La cognizione del dolore
di Carlo Emilio Gadda
«Commistione di dolore, di lucidità immaginifica e di verberante vituperio»: probabilmente questa è la formula che più di tutte riesce a carpire l’essenza della Cognizione, di quel dolore che si spande attraverso le parole e serpeggia
all’interno dell’invenzione fantastica, che si sviluppa sullo sfondo di una Brianza sudamericana. Il protagonista, Gonzalo, è definito dallo stesso Gadda come «personaggio solitario, egoista, bisbetico e reazionario», che ad una più attenta analisi risulta essere l’alter ego dello scrittore stesso. Cos’è quest’opera, in fondo, se non la testimonianza di un’adolescenza che non è mai stata vissuta, destinata inevitabilmente al fallimento a causa del narcisismo e dell’egoismo?
Gadda, che si erge come narratore di una storia che non è avulsa rispetto al suo passato, riprende il titolo dell’opera da un passo di A. Schopenhauer in cui si sottolinea l’interdipendenza tra il dolore e la conoscenza: Gadda concorda nel ritenere che la parola “cognizione” stia ad indicare un percorso, un itinerario progressivo che lentamente conduce alla pienezza della conoscenza, alla consapevolezza del dolore che ci pervade. Questo processo graduale riguarda in
primo luogo il protagonista della storia, che in qualche modo incarna la condizione d’essere dell’umanità intera: ma ciò che Gadda vuol farci comprendere è che questa “cognizione” assume anche il ruolo di “teoria e scienza del dolore”, che racchiude la ricerca delle cause, la fisiologia di un male interiore.
Uno di questi mali che logora ed inebria il protagonista è il senso di colpa nei confronti della madre: il loro è un rapporto di amore e livore, di vendetta, di disperazione e compassione.

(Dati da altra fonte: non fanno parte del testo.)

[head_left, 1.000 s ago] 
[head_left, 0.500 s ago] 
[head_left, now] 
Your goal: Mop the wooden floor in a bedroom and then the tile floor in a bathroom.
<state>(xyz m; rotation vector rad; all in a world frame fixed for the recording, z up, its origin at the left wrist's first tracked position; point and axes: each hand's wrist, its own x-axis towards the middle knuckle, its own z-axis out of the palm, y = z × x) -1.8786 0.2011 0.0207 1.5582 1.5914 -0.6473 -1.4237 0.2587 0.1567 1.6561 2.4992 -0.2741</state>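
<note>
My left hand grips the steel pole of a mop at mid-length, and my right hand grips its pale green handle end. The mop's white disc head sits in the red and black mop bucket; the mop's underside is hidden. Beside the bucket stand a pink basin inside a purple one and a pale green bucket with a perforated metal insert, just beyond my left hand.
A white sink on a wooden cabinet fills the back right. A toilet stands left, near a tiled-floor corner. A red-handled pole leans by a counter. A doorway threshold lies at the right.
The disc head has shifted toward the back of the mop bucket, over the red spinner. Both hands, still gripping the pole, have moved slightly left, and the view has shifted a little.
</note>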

Proprio perché questa scrittura si rivela come autobiografica, potremmo dire che la trasposizione letteraria del rapporto tra Gadda e sua madre Adele abbia una funzione liberatrice, un effetto catartico sullo scrittore, che in qualche modo confessa e dona i suoi turbamenti e le sue sofferenze all’inchiostro.
Questo abisso della disperazione penetra il protagonista in ogni momento, in ogni attimo ch’egli vive: questo dissidio interiore si esplica attraverso il rifiuto, la negazione, pensieri omicidi nei confronti di chi gli sta attorno. E’ un dolore
inespresso, taciuto, vissuto in una solitudine che esplode nei cosiddetti “deliri interpretativi”, che non sono altro che allucinazioni che offrono una proiezione distorta e fallace della realtà circostante, ma che a tratti si manifestano come lucida consapevolezza della follia che lo pervade. Gonzalo è vittima di un rifiuto originario, di un “diniego oltraggioso” dei suoi parentes, che gli hanno sempre negato il sorriso: il male invisibile che l’opprime gli impedisce di vivere, portandolo ad avere pulsioni autodistruttive sempre più tormentate. Allo stesso tempo però il protagonista è come incatenato, come se fosse incapace di dominare in maniera razionale un mondo troppo complesso: Gonzalo possiede un io plurimo, un io che si scinde tra il volere e l’agire, che non deve far altro che
sopravvivere in attesa dell’”inevitabile approdo”.